Consumption of spices and condiments is thought to be a predominantly Indian phenomenon and global trade in these culinary adjuncts, some of them with health promoting properties, is dominated by India. From raw spices which were used extensively in house hold preparations, the industry has progressed significantly producing a variety of value added products which find extensive applications in formulated and processed foods. Essential oils and oleoresins from some of the spices and condiments like black pepper, red chilli, ginger, cardamom, turmeric, cumin, coriander etc are important ingredients in many packed foods on the market shelves world over. It was only recently that Chinese started using more condiments in their diets and the industry there is reported to be on a fast track of development
"Chinese condiment consumption increases year by year with the improvement of people's living standard and the rapid development of its primary sales channel – the catering industry. The sales revenues of Chinese condiment industry were RMB 38 billion in 2003, RMB 59 billion in 2004, RMB 61.4 billion in 2005 and RMB 68.647 billion in 2006 respectively".

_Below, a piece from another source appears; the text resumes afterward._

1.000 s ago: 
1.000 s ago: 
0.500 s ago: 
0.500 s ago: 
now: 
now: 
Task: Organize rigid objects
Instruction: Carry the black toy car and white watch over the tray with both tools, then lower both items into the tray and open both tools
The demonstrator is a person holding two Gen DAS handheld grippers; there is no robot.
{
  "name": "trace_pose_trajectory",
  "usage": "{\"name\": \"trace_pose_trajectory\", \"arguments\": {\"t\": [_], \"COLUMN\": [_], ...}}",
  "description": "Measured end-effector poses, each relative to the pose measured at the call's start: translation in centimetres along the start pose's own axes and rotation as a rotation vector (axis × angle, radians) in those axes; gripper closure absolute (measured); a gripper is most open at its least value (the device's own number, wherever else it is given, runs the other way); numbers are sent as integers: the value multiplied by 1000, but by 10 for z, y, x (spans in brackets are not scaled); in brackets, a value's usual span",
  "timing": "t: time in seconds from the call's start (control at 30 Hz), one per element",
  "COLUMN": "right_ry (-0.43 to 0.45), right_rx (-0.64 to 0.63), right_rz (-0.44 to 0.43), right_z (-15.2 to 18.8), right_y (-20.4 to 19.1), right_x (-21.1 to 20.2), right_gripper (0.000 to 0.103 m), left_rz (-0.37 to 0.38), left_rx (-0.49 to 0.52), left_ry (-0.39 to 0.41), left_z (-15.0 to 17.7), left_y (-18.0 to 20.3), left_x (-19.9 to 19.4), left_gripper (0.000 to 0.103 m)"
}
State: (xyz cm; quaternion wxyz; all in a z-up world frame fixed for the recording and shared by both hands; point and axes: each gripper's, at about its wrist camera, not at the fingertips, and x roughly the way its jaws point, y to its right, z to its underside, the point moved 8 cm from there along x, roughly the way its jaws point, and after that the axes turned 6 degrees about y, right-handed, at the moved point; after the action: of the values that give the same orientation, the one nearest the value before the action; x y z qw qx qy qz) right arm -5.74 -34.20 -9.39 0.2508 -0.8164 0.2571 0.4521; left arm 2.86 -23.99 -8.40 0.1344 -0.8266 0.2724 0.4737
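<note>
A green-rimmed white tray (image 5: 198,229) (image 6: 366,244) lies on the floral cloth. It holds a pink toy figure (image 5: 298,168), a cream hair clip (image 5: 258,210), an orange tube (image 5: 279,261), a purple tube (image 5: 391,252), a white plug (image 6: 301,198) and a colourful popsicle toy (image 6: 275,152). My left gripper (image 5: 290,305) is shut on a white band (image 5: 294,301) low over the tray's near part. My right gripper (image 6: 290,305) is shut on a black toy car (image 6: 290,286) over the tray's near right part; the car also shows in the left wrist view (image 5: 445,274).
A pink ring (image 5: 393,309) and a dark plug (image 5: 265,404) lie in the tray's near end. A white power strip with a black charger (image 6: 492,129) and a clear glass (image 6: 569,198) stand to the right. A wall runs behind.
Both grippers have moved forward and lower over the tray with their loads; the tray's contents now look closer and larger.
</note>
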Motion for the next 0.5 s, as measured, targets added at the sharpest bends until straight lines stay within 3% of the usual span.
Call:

While consumption of spices in a country like India is wide spread with the 'spice collection', an essential part of the kitchen store, in China the catering sector is the drive engine for the growth of spice and condiment industry. Similarly meat and poultry based preparations use them more widely in China and other countries while in India they are regularly used in day to day preparations, mostly in vegetarian foods. Probably China can take a lesson or two from India in developing their condiment industry through the new bilateral initiative being pursued for boosting trade. After all India produces about half of the global production of spices and condiments numbering about 70, valued at $ 4.2 billion while its share in the international trade is more than 86%.